Now today did suck, but there were a few winners out there. For the last two weeks I told you we were getting into VXX, an ETF with almost follows the Chicago Board of Options Exchange volatility index (VIX). By last Friday it was my second largest holding. (About 5% of the portfolio). It is up 28% since I bought it so it covered some of my drops in other equities.

I heard the term, “indiscriminate selling” today. I think we saw a lot of that today. The S&P was trading below a level of 13 times 2011 estimated earnings. That is cheap, but money managers were still running away from some unidentified risk. The fear of Germany not allowing the sale of shorted naked CDSs and the unknown impact of the new senate slappy hand bill are totally over whelming the fact that Our Kind of Place A Hap Hap Happy Place is selling for 14 times earnings and about 5 times its book value. That is like getting a Big Mac for 99 cents. Ya gotta jump on it. Intel is selling at 12 times earning and a little over 2 times book value. Come on get me some chips with that Big Mac. KO the world’s most recognizable brand COKE, is selling for just under 14 times earning and under 5 times book value. Give me some Coke with that burger and chips. (Now I have done a lot of homework on these three and the only questionable news about any of them is the fact that beef prices are up which could ding MCDs margins. I’ll bet they up the price a nickel or two in a few months. But that would lead to inflation.)

Good segway Brian. (Don't ya love it when I talk to myself and refer to the blog in third person.)  It seems like just a few days ago there was worry of inflation. Oh yeah that was a few days ago. Did you catch the CPI report. Of course you didn’t. Here is the link if you want to read it all. Overall inflation stayed flat or even down in some categories resulting in the lowest inflation in 44 years. Now did you happen to compare the CPI number to Walmart first quarter revenues? Pretty darn close. If we are worried about deflation, which was the scary word of the day yesterday, after the CPI was published, just have Walmart bump up prices bay about 2%. That would put inflation at the bottom range of the Feds inflation mark and Bernanke can start increasing interest rates. Food for thought. Besides Walmart is now shopping for vendors in India, the Philippines, Viet Nam and Indonesia because those nice Chinese folk were brazen enough to ask for more money to make our products.
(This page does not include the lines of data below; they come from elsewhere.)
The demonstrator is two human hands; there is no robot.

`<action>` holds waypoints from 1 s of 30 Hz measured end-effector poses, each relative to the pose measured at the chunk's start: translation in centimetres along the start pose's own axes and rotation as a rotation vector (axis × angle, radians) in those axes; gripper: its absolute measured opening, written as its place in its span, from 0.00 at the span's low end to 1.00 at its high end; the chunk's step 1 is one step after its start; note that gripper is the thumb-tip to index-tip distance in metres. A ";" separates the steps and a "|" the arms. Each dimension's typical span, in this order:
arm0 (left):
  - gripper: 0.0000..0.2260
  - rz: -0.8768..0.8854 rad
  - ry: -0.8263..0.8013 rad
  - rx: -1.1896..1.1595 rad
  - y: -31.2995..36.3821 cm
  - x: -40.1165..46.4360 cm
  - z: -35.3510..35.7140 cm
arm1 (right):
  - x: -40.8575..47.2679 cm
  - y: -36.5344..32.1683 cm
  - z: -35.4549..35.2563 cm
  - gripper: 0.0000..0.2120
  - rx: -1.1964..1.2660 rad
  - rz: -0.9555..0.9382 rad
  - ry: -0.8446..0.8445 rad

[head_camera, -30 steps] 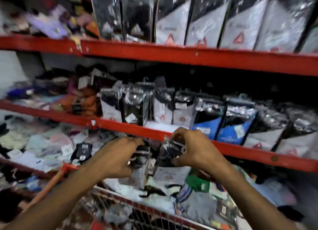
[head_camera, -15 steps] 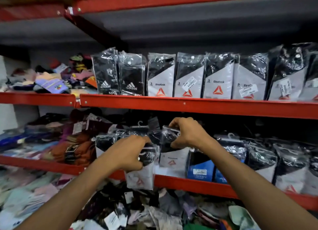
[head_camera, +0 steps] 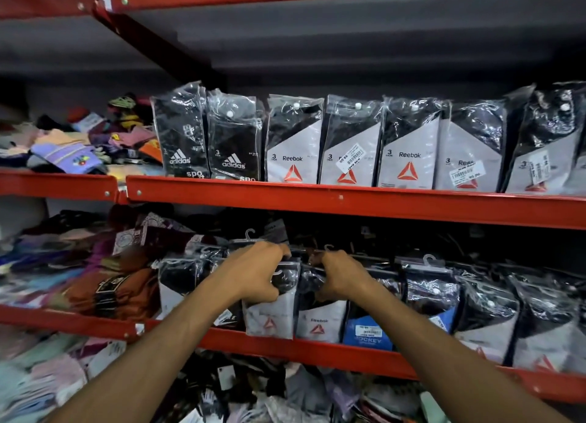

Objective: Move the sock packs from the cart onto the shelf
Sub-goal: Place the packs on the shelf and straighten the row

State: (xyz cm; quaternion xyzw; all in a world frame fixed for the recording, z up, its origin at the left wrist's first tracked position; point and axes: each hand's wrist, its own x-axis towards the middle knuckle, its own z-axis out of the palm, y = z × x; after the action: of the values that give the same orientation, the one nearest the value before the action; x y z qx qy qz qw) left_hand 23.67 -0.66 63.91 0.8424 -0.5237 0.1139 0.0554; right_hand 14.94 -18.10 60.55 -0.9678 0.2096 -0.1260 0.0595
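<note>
My left hand (head_camera: 253, 273) grips the top of a black-and-grey Reebok sock pack (head_camera: 272, 315) at the front of the middle red shelf (head_camera: 317, 353). Its lower edge hangs just in front of the shelf lip. My right hand (head_camera: 341, 275) is closed on the top of a second Reebok sock pack (head_camera: 320, 324) that stands on the same shelf, right beside the first. Both packs sit in a row with other packs, between a black pack to the left and a blue pack (head_camera: 367, 334) to the right. The cart is out of view.
The upper red shelf (head_camera: 348, 200) carries a row of Adidas and Reebok packs (head_camera: 348, 143). Loose coloured socks (head_camera: 73, 150) are piled at the left of both shelves. Orange socks (head_camera: 117, 289) lie left of my hands. Mixed socks fill the bottom shelf (head_camera: 253, 391).
Both hands rose from the cart with one pack each and reached the middle shelf. The view tilted up, so the cart dropped out of sight. The right pack now stands in the row.
</note>
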 end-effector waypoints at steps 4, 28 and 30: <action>0.36 -0.016 -0.014 -0.021 0.0 1.5 1.2 | -0.5 0.5 0.4 0.24 -0.060 -0.031 0.075; 0.25 0.037 0.299 -0.091 -1.1 2.4 10.8 | -1.2 0.7 7.4 0.24 0.039 -0.120 0.410; 0.24 0.040 0.335 -0.103 -1.3 2.6 11.2 | -1.1 0.8 7.7 0.24 0.047 -0.127 0.425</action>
State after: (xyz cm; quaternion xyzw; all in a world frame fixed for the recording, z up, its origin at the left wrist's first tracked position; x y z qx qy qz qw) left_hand 27.39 -4.71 53.76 0.7971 -0.5290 0.2269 0.1826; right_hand 15.66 -17.90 52.77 -0.9291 0.1528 -0.3355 0.0285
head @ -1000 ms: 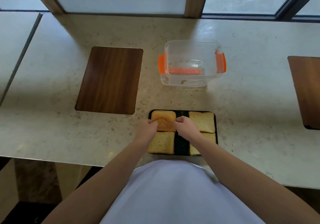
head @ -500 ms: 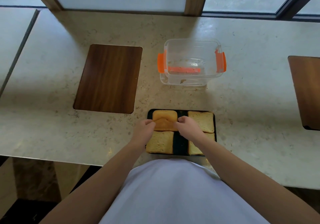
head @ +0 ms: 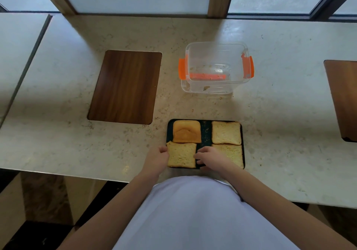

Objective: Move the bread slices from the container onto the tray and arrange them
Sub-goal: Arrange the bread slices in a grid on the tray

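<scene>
You have four bread slices on one black tray [head: 205, 131], laid two by two, with one clear container [head: 215, 69] standing farther back on the pale stone counter [head: 58, 143]. The far-left slice [head: 186, 131] is the darkest, a golden crust end with a raised ridge across it. The far-right slice [head: 226, 132] is paler and flat, with a browner crust at its edges. The near-left slice [head: 181, 155] is pale yellow and speckled, and its left edge reaches the tray's left rim. The near-right slice [head: 232, 154] is partly covered by your right hand [head: 209, 158]. Your left hand [head: 157, 159] touches the near-left slice's left edge, and your right fingertips touch its right edge, so you press it lightly between both hands; neither hand is closed around it. The container has two orange side clips and holds only crumbs and one small scrap against its front wall. Two dark wooden boards show: one [head: 125, 86] left of the container, one [head: 342, 99] at the right edge.
</scene>
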A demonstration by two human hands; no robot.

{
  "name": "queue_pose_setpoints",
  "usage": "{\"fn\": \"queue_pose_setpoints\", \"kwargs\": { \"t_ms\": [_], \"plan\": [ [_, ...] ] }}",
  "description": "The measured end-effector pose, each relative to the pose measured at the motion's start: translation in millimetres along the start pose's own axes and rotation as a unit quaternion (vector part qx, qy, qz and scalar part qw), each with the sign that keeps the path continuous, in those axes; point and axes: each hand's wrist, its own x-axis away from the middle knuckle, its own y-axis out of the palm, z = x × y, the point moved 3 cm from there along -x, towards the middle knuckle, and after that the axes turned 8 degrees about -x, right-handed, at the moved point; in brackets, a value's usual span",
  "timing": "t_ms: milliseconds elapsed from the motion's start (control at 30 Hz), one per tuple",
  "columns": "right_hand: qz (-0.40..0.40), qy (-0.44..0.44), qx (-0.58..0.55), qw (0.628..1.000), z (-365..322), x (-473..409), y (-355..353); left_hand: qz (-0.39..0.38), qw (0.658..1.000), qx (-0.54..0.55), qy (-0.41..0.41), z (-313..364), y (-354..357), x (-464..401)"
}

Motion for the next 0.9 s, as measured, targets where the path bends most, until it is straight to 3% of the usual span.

I am looking for an oil stock besides CVX to ad to my bag of tricks. I may have found one but have a lot of homework to do. OXY, Occidental petroleum came a cross my desk today and I kicked the tires on it tonight. There first quarter revenue was almost 200% over last year. Their production is up about 5 % last year and should improve as a press release last week indicated that Kern County field is turning out to be much more abundant that originally thought. They have very limited exposure to off shore and especially gulf issues. They do have some Latin America, Middle east, and North Africa exposure that lends itself to social unrest, but what oil company doesn’t. Analysts peg future growth at about 7% with some aggressive oil and gas price assumptions. It has a chemical division that should help revenues and the bottom line as the economy continues to improve. (The economy is improving even after today). It also has a good position in the nat gas filed with piplines and production that will benefit from what will be a growing industry once LNG learns how to lobby properly.

As of tonight it is trading at 10 times earnings and 2 times book. Some low end analysts estimates peg values at 85 and high end say 110. The stock closed today at 77 and change. On the scary side of things, if we do see a double dip recession and oil drops back down to 50 a barrel and gas goes to below 5 mcf, that the stock would be overvalued. According to Morningstar, the executive suite is talented and has equity in the company. Their compensation is equitable for shareholders and the industry. Do your homework, but I am going to watch the futures tonight see if tomorrow is a good time to get in. Right now, it looks like tomorrow could be replay of today.